Le pian et la pinta (ou caraté) ont pour agents pathogènes respectifs les spirochètes Treponema pertenue et T. carateum (taxon périmé). Bien que ces tréponèmes soient étroitement apparentés à T. pallidum, l'agent de la syphilis, ils ne se transmettent pas par voie sexuelle. Les campagnes intensives organisées par l'OMS et l'UNICEF avaient presque abouti à éradiquer ces maladies dans les années 50, mais le pian est aujourd'hui endémique dans une large partie des régions tropicales tandis que la pinta est cantonnée à la zone tropicale américaine. Ces deux tréponématoses se propagent chez les enfants par contact direct. Les exsudats des lésions infectieuses primitives parviennent aux couches profondes de la peau grâce aux petites écorchures ou aux lésions cheilitiques associées à l'avitaminose B.
Après une incubation de 3 à 5 semaines, le pian se manifeste par une petite papule, généralement au pied ou à la partie inférieure de la jambe. Cependant, le signe d'appel consiste parfois dans des douleurs nocturnes aux membres inférieurs, imputables à une ostéopériostite des os longs. La lésion cutanée primitive s'étend rapidement, se transformant en un papillome ulcéré, couleur «chair musculaire», qui exsude une sérosité fourmillant de tréponèmes. Des lésions cutanées secondaires, papillomateuses ou papulosquameuses, peuvent apparaître n'importe où, mais plus généralement dans les zones cutanées humides et au niveau des jonctions cutanéo-muqueuses. Des douleurs et un œdème au niveau des petites articulations de la main sont également typiques du début de la phase de dissémination. En général, les lésions inflammatoires aiguës initiales disparaissent entièrement dans un délai de quelques mois, mais les rechutes ultérieures peuvent laisser des cicatrices cutanées étendues. L'ostéopériostite prolongée provoque des déformations osseuses caractéristiques, notamment celle du tibia en «lame de sabre». Cependant, pendant plusieurs années, des épisodes d'hyperkératose accompagnée de fissuration et d'ulcération de la plante des pieds, constituent souvent le seul signe de l'évolution de la maladie. Plus tard, on peut observer des gommes rappelant celles de la syphilis et des lésions destructrices des os. Une périostite crânienne gommeuse et la destruction des cartilages du nez et du palais sont également des complications classiques et graves de la maladie au stade avancé.

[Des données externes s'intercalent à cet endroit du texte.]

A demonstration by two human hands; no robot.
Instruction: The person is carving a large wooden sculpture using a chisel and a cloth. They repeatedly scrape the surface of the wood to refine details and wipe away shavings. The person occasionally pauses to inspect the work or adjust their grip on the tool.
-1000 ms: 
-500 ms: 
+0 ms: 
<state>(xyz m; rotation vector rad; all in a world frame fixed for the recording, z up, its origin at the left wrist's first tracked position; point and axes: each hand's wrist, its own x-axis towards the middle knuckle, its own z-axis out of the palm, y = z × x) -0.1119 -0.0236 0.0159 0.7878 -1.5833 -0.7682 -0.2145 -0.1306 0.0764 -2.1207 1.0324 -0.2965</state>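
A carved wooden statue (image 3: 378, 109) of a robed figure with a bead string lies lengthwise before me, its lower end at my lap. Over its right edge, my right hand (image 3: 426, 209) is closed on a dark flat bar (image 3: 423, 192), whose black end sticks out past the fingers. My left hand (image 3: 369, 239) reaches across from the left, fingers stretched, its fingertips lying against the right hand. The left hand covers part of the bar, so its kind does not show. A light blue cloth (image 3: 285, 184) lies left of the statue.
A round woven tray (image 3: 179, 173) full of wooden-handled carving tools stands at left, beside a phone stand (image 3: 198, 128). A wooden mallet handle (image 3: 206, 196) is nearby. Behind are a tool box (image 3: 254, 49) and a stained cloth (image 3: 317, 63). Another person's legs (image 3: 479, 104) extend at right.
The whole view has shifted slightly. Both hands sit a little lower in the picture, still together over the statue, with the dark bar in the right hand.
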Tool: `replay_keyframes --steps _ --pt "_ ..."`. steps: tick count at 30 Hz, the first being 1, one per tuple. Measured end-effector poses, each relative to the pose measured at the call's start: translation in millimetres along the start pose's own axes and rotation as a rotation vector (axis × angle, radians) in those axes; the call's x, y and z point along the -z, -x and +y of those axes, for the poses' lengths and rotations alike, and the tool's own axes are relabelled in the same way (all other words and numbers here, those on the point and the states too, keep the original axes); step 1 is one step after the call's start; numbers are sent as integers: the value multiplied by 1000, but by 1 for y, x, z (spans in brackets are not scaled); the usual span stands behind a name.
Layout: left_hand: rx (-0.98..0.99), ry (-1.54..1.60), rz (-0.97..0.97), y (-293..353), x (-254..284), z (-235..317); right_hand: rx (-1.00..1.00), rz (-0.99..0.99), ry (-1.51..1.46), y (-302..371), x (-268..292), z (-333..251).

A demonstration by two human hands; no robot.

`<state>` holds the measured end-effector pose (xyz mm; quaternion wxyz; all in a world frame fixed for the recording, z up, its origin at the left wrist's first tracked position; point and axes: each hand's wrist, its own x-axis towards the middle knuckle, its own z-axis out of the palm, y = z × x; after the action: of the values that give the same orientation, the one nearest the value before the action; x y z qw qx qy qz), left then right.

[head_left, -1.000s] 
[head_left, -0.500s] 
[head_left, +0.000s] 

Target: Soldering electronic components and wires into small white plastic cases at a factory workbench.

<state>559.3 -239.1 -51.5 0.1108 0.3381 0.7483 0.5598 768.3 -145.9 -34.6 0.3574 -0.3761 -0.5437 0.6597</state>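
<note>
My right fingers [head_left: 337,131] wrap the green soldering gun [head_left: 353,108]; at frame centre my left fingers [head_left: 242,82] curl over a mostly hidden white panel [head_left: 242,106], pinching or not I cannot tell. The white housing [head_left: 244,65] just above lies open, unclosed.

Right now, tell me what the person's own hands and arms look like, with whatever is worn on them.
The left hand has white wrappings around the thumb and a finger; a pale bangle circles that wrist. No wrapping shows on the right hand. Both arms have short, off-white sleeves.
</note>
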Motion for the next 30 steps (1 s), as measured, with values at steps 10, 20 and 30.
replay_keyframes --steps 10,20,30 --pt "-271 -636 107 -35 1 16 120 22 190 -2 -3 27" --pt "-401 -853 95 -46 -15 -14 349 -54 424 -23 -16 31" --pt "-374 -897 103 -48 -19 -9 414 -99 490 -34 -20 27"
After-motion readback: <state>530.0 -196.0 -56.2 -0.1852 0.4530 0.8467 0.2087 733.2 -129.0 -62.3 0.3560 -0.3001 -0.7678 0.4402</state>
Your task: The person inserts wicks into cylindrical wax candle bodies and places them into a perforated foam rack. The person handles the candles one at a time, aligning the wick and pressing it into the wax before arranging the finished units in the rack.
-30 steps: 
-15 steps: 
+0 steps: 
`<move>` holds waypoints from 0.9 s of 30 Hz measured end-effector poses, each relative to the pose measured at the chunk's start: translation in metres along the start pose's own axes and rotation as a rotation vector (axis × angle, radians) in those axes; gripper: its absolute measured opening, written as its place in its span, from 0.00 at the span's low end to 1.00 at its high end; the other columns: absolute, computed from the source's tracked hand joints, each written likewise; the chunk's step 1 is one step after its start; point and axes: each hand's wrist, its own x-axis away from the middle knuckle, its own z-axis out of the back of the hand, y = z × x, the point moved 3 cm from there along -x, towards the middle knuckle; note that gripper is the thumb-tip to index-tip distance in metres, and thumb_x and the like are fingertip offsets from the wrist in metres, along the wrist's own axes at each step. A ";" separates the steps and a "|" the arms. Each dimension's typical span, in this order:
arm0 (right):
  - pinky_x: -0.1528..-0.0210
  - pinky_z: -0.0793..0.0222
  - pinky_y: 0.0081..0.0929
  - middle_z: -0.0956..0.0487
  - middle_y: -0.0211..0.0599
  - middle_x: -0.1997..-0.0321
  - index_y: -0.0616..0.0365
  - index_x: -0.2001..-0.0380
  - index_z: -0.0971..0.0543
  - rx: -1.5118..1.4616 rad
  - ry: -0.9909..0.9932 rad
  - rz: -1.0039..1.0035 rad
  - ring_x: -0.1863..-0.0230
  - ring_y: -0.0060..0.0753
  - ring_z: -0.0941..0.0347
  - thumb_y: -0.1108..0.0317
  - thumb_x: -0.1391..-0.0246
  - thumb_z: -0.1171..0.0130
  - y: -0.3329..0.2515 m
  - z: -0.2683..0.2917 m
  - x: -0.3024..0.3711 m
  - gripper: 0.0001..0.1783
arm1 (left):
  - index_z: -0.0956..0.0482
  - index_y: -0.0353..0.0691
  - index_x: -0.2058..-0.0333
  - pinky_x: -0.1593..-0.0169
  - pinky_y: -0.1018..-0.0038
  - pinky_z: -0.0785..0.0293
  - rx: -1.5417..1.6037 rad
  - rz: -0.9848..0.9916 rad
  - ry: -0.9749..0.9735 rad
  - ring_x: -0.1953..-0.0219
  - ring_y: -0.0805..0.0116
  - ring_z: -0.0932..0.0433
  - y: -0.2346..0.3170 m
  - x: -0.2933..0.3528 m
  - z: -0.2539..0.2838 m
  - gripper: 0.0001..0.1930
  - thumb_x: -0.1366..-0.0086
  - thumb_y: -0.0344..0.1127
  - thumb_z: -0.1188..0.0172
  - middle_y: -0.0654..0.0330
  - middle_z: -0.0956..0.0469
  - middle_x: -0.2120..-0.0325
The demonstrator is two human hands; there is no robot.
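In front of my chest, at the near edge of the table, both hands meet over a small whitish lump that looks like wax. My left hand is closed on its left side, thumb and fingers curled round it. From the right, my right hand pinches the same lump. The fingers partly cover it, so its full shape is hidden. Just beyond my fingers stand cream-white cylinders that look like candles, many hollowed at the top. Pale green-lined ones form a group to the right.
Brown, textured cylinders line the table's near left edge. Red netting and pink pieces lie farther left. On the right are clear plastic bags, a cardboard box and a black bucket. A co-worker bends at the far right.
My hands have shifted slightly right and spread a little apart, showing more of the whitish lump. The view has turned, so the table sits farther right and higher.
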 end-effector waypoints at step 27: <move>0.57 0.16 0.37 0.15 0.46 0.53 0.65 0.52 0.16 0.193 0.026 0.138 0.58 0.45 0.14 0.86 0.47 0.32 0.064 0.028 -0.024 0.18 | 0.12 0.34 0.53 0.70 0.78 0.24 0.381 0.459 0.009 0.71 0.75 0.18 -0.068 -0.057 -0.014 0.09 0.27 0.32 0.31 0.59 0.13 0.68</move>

La pinta est une affection relativement bénigne, strictement cutanée. La lésion primitive est généralement psoriasiforme et atteint souvent un diamètre de plusieurs centimètres. Cette plaque ainsi que les autres lésions pouvant apparaître ultérieurement, perdent progressivement leur couleur violette initiale, laissant des cicatrices atrophiques dépigmentées.
Traitement
Pour éviter tout risque de rechute, il faut, dans la même séance, faire deux injections i.m. de benzathine-benzylpénicilline G à raison de 2,4 millions d'UI (1,2 million UI chez l'enfant) au total. En cas d'allergie à la pénicilline, on utilisera la tétracycline à partir de l'âge de 8 ans et l'érythromycine chez le malade plus jeune.